> _THE TASK_: Every line in the records below with the string "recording" needs to be copied out.

> _Records from a collection_:

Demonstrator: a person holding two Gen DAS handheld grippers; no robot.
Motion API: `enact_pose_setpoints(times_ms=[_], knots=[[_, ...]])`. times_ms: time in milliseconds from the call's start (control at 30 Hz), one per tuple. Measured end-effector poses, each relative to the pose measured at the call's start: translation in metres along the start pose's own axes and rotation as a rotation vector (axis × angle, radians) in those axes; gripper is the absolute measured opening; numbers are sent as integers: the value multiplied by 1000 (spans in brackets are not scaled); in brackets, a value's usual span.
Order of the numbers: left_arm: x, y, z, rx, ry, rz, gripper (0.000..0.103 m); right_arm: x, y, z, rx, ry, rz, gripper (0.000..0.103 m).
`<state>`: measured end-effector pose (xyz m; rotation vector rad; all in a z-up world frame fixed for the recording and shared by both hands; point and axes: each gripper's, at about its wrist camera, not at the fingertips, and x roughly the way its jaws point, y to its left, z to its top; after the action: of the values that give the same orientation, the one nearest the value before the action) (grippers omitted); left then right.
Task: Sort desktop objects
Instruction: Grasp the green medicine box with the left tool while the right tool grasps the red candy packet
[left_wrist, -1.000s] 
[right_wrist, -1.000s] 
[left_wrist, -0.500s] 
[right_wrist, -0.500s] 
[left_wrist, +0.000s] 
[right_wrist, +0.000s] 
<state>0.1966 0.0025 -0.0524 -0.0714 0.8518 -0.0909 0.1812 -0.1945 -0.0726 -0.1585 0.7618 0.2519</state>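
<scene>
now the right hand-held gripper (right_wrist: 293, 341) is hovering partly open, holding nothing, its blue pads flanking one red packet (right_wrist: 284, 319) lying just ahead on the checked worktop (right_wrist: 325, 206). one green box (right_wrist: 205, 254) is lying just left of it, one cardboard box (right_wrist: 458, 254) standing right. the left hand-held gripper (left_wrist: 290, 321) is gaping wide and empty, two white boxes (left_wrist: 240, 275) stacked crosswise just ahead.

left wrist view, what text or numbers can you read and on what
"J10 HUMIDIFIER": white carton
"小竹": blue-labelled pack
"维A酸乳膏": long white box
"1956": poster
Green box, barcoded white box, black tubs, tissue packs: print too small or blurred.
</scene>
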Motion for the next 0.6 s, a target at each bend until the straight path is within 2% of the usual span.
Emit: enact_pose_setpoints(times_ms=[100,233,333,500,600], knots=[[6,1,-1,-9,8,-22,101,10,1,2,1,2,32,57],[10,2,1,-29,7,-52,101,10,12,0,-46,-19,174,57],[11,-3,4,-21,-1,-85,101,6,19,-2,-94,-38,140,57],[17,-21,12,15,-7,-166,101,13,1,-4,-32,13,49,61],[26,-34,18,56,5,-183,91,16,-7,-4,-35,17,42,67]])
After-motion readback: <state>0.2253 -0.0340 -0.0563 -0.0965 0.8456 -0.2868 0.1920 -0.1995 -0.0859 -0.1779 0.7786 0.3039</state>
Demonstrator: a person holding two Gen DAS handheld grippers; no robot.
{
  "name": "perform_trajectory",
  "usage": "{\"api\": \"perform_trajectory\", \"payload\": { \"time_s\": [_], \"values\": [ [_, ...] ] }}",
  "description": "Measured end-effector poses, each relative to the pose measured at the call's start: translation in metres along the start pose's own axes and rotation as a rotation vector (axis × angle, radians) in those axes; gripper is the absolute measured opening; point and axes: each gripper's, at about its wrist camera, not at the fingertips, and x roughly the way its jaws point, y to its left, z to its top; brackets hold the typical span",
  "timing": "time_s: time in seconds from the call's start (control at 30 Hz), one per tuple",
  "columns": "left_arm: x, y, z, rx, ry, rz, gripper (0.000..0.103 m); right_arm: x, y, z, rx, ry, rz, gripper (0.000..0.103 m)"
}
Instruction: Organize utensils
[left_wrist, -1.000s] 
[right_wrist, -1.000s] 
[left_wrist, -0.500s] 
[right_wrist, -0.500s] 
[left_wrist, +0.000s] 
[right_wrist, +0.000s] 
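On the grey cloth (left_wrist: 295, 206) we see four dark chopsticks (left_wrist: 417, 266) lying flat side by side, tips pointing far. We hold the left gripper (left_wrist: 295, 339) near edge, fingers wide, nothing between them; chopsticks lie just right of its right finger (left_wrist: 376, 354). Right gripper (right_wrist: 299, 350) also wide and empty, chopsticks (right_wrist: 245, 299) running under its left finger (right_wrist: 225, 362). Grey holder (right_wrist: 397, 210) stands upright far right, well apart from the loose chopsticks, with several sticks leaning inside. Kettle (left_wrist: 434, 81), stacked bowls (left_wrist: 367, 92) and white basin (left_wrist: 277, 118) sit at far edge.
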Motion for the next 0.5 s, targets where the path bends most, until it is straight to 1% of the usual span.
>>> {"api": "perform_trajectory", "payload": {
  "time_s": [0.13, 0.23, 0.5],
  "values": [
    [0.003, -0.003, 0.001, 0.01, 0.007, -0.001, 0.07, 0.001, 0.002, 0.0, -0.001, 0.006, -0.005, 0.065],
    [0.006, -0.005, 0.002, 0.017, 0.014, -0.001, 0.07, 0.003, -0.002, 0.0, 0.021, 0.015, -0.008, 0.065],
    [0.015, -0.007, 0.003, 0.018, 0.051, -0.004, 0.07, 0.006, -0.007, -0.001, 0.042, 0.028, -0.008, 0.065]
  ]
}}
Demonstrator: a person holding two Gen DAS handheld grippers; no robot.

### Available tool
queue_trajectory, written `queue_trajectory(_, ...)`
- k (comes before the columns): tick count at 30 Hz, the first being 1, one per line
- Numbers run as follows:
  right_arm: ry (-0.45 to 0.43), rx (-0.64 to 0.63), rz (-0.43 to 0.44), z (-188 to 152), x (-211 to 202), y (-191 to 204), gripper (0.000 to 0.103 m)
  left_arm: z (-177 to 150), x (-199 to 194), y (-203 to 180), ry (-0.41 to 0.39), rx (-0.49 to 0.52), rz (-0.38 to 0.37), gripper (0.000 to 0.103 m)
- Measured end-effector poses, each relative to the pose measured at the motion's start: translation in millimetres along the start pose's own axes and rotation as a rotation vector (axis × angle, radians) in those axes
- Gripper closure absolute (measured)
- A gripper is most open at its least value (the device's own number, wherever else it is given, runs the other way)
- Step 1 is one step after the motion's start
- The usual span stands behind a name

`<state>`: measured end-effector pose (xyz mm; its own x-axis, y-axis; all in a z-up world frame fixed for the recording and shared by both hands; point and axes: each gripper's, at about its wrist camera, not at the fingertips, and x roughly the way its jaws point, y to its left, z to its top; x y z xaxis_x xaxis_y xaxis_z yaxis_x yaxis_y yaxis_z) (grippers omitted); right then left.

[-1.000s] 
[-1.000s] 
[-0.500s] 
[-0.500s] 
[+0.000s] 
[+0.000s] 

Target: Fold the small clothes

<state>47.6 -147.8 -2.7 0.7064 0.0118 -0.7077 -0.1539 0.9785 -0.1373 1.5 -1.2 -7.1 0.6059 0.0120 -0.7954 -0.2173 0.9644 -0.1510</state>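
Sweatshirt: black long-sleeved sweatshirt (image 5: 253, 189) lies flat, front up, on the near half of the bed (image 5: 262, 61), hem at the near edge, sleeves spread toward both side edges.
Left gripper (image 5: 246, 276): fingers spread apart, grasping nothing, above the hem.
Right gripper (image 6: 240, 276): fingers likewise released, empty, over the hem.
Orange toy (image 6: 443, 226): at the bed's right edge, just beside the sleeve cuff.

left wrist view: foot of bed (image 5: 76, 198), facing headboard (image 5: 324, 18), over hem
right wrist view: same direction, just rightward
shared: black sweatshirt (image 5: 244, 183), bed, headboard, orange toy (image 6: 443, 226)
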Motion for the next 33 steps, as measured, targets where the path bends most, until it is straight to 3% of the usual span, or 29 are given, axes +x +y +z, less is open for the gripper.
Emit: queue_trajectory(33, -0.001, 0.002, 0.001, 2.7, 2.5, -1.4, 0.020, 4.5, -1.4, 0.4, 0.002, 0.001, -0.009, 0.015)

> _SOLVED EXERCISE_:
`<state>`: measured end-effector pose (xyz m; rotation vector rad; all in a z-up world frame fixed for the recording and shared by both hands; point and axes: each gripper's, at about its wrist camera, not at the fingertips, and x roughly the way its jaws point, y to its left, z to its top; after the action: of the values that give the same orientation, the one nearest the value before the action) (grippers omitted); left then right.
`<state>`: measured end-effector pose (xyz mm; its own x-axis, y-axis; all in a z-up world frame fixed for the recording and shared by both hands; point and axes: each gripper's, at about its wrist camera, not at the fingertips, and x roughly the way its jaws point, y to its left, z to its top; x y z xaxis_x xaxis_y xaxis_z yaxis_x yaxis_y yaxis_z) (grippers omitted); right then left.

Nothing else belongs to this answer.